■ **Exercise aim**
Would you write out each line of the material below exactly, skipping every picture?

■ **Provided data**
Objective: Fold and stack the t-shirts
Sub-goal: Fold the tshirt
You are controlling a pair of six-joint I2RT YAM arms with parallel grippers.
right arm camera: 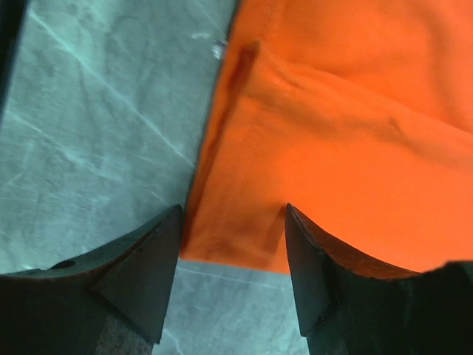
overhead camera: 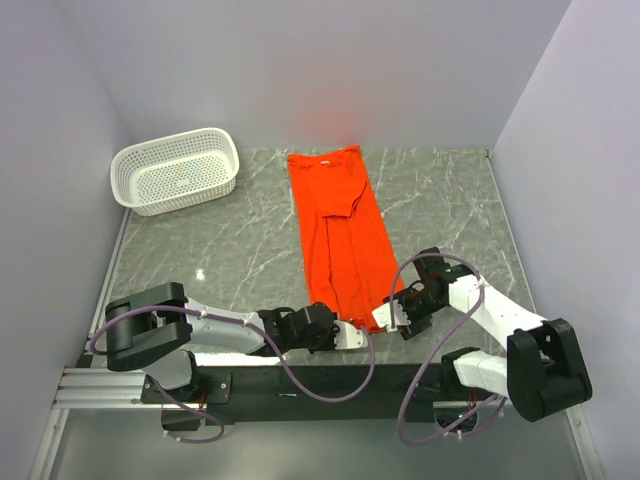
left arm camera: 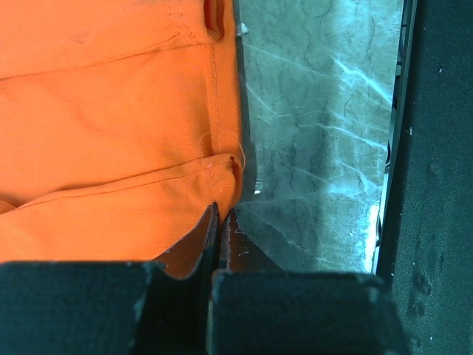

■ **Exercise output**
Objective: Fold and stack the t-shirts
Sub-goal: Fold the tshirt
You are controlling a pair of six-joint I2RT YAM arms with parallel grippers.
right arm camera: 
overhead camera: 
left arm camera: 

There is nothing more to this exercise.